HOW TO COMPLETE THIS TASK ▸ Can the data below be set down again exactly, line for line?

○ ○ ○ ○ ○

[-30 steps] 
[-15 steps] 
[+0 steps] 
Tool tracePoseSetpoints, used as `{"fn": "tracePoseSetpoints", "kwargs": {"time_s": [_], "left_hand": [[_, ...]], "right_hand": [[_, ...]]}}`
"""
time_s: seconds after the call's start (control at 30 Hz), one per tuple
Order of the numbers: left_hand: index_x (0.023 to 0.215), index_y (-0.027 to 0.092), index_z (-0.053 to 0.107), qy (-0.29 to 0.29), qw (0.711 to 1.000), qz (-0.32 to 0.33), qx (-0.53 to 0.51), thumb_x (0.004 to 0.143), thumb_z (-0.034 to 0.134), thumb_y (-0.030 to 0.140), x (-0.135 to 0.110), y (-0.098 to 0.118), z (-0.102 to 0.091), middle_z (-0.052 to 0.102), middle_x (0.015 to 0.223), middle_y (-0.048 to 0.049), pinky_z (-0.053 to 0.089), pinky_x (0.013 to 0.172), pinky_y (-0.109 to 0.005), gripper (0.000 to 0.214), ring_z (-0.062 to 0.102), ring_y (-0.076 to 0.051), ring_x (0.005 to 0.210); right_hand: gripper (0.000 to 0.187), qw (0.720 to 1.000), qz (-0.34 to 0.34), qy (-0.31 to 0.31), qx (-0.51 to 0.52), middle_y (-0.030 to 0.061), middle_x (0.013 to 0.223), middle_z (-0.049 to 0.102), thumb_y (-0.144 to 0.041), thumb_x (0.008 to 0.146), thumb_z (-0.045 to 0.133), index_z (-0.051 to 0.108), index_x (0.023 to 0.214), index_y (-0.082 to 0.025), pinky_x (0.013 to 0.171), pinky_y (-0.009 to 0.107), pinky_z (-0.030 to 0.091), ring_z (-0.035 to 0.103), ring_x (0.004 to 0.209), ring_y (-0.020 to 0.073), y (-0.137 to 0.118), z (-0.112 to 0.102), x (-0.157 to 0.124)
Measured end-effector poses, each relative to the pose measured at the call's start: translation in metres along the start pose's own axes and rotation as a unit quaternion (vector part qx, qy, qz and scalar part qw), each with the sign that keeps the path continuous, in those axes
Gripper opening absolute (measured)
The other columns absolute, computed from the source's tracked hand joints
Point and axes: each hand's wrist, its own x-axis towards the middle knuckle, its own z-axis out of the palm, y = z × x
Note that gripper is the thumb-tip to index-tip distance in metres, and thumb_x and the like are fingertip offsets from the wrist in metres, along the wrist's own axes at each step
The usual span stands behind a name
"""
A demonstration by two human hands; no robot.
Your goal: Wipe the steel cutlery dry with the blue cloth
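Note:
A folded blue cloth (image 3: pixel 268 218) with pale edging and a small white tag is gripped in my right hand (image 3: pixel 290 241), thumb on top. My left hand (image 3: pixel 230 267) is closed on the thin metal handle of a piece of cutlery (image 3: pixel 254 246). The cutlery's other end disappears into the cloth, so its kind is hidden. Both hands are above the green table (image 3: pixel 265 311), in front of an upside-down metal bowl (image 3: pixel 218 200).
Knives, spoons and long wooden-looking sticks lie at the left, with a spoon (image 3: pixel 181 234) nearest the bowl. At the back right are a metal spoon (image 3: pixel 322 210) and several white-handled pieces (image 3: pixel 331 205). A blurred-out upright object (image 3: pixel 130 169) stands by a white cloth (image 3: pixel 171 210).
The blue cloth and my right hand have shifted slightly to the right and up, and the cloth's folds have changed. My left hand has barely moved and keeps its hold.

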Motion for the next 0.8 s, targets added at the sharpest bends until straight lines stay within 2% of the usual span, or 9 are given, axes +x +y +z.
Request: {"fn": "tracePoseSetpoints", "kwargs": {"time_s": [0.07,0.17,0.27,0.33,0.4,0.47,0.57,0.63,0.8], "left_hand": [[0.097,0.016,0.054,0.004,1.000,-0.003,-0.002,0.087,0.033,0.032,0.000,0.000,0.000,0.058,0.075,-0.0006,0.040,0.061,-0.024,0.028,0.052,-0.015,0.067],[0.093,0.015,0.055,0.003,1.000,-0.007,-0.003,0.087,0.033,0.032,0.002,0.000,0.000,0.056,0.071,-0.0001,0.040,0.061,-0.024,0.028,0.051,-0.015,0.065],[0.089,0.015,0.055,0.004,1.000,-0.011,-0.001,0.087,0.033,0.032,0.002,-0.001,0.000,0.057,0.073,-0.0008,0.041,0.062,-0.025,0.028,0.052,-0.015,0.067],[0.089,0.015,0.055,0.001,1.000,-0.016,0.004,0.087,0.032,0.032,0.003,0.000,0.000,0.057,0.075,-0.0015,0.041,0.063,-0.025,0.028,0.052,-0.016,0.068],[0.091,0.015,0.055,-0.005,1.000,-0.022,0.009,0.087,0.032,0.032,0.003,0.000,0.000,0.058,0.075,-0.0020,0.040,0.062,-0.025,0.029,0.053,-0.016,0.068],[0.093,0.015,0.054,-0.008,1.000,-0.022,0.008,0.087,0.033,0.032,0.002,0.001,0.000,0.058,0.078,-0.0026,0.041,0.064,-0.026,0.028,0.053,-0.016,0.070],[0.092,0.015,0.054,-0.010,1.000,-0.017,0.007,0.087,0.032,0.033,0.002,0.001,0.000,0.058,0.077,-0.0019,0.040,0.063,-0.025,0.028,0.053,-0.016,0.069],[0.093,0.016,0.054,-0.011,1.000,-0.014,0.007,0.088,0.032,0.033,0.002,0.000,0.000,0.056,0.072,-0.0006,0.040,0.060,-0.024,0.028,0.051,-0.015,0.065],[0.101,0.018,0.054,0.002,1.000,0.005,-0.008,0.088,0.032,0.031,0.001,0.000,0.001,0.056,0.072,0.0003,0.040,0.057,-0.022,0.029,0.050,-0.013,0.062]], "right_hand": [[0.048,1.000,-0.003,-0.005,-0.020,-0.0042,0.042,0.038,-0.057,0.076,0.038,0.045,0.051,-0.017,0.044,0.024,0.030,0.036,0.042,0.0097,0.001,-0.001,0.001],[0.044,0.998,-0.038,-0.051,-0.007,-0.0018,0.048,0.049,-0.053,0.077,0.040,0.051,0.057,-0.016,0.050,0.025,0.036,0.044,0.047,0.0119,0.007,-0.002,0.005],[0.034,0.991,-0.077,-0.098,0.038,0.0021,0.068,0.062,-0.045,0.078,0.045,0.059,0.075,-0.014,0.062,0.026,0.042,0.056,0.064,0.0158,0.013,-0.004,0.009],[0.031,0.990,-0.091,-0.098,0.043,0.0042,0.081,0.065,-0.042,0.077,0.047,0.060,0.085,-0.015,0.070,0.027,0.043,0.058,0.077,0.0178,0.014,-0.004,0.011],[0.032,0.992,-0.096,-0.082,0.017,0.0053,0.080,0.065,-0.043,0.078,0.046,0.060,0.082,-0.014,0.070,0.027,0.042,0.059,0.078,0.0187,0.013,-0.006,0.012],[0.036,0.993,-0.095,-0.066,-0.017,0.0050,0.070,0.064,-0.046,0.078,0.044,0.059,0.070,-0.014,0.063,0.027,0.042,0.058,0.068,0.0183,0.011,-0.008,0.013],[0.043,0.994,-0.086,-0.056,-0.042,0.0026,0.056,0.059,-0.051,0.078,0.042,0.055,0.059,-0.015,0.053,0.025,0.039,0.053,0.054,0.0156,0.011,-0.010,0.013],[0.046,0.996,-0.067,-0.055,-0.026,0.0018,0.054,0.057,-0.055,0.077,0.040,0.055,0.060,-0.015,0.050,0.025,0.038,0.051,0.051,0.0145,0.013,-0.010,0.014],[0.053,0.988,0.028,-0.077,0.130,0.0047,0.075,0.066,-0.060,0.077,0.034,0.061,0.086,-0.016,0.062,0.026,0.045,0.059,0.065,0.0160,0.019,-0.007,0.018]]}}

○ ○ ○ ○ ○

EXERCISE RESULT ▸
[-30 steps] 
[-15 steps] 
[+0 steps] 
Tool tracePoseSetpoints, used as `{"fn": "tracePoseSetpoints", "kwargs": {"time_s": [_], "left_hand": [[_, ...]], "right_hand": [[_, ...]]}}`
"""
time_s: seconds after the call's start (control at 30 Hz), one per tuple
Order of the numbers: left_hand: index_x (0.023 to 0.215), index_y (-0.027 to 0.092), index_z (-0.053 to 0.107), qy (-0.29 to 0.29), qw (0.711 to 1.000), qz (-0.32 to 0.33), qx (-0.53 to 0.51), thumb_x (0.004 to 0.143), thumb_z (-0.034 to 0.134), thumb_y (-0.030 to 0.140), x (-0.135 to 0.110), y (-0.098 to 0.118), z (-0.102 to 0.091), middle_z (-0.052 to 0.102), middle_x (0.015 to 0.223), middle_y (-0.048 to 0.049), pinky_z (-0.053 to 0.089), pinky_x (0.013 to 0.172), pinky_y (-0.109 to 0.005), gripper (0.000 to 0.214), ring_z (-0.062 to 0.102), ring_y (-0.076 to 0.051), ring_x (0.005 to 0.210); right_hand: gripper (0.000 to 0.187), qw (0.720 to 1.000), qz (-0.34 to 0.34), qy (-0.31 to 0.31), qx (-0.51 to 0.52), middle_y (-0.030 to 0.061), middle_x (0.013 to 0.223), middle_z (-0.049 to 0.102), thumb_y (-0.144 to 0.041), thumb_x (0.008 to 0.146), thumb_z (-0.045 to 0.133), index_z (-0.051 to 0.108), index_x (0.023 to 0.214), index_y (-0.082 to 0.025), pinky_x (0.013 to 0.171), pinky_y (-0.009 to 0.107), pinky_z (-0.030 to 0.091), ring_z (-0.035 to 0.103), ring_x (0.004 to 0.209), ring_y (-0.020 to 0.073), y (-0.137 to 0.118), z (-0.112 to 0.102), x (-0.157 to 0.124)
Measured end-effector poses, each relative to the pose measured at the call's start: translation in metres along the start pose's own axes and rotation as a unit quaternion (vector part qx, qy, qz and scalar part qw), each with the sign that keeps the path continuous, in those axes
Gripper opening absolute (measured)
The other columns absolute, computed from the source's tracked hand joints
Point and axes: each hand's wrist, its own x-axis towards the middle knuckle, its own z-axis out of the palm, y = z × x
Note that gripper is the thumb-tip to index-tip distance in metres, and thumb_x and the like are fingertip offsets from the wrist in metres, along the wrist's own axes at each step
The usual span stands behind a name
"""
A demonstration by two human hands; no robot.
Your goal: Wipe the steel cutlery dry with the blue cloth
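Note:
A folded blue cloth (image 3: pixel 268 218) with pale edging and a small white tag is gripped in my right hand (image 3: pixel 290 241), thumb on top. My left hand (image 3: pixel 230 267) is closed on the thin metal handle of a piece of cutlery (image 3: pixel 254 246). The cutlery's other end disappears into the cloth, so its kind is hidden. Both hands are above the green table (image 3: pixel 265 311), in front of an upside-down metal bowl (image 3: pixel 218 200).
Knives, spoons and long wooden-looking sticks lie at the left, with a spoon (image 3: pixel 181 234) nearest the bowl. At the back right are a metal spoon (image 3: pixel 322 210) and several white-handled pieces (image 3: pixel 331 205). A blurred-out upright object (image 3: pixel 130 169) stands by a white cloth (image 3: pixel 171 210).
The blue cloth and my right hand have shifted slightly to the right and up, and the cloth's folds have changed. My left hand has barely moved and keeps its hold.
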
Motion for the next 0.8 s, targets added at the sharpest bends until straight lines stay within 2% of the usual span, or 9 are given, axes +x +y +z.
Request: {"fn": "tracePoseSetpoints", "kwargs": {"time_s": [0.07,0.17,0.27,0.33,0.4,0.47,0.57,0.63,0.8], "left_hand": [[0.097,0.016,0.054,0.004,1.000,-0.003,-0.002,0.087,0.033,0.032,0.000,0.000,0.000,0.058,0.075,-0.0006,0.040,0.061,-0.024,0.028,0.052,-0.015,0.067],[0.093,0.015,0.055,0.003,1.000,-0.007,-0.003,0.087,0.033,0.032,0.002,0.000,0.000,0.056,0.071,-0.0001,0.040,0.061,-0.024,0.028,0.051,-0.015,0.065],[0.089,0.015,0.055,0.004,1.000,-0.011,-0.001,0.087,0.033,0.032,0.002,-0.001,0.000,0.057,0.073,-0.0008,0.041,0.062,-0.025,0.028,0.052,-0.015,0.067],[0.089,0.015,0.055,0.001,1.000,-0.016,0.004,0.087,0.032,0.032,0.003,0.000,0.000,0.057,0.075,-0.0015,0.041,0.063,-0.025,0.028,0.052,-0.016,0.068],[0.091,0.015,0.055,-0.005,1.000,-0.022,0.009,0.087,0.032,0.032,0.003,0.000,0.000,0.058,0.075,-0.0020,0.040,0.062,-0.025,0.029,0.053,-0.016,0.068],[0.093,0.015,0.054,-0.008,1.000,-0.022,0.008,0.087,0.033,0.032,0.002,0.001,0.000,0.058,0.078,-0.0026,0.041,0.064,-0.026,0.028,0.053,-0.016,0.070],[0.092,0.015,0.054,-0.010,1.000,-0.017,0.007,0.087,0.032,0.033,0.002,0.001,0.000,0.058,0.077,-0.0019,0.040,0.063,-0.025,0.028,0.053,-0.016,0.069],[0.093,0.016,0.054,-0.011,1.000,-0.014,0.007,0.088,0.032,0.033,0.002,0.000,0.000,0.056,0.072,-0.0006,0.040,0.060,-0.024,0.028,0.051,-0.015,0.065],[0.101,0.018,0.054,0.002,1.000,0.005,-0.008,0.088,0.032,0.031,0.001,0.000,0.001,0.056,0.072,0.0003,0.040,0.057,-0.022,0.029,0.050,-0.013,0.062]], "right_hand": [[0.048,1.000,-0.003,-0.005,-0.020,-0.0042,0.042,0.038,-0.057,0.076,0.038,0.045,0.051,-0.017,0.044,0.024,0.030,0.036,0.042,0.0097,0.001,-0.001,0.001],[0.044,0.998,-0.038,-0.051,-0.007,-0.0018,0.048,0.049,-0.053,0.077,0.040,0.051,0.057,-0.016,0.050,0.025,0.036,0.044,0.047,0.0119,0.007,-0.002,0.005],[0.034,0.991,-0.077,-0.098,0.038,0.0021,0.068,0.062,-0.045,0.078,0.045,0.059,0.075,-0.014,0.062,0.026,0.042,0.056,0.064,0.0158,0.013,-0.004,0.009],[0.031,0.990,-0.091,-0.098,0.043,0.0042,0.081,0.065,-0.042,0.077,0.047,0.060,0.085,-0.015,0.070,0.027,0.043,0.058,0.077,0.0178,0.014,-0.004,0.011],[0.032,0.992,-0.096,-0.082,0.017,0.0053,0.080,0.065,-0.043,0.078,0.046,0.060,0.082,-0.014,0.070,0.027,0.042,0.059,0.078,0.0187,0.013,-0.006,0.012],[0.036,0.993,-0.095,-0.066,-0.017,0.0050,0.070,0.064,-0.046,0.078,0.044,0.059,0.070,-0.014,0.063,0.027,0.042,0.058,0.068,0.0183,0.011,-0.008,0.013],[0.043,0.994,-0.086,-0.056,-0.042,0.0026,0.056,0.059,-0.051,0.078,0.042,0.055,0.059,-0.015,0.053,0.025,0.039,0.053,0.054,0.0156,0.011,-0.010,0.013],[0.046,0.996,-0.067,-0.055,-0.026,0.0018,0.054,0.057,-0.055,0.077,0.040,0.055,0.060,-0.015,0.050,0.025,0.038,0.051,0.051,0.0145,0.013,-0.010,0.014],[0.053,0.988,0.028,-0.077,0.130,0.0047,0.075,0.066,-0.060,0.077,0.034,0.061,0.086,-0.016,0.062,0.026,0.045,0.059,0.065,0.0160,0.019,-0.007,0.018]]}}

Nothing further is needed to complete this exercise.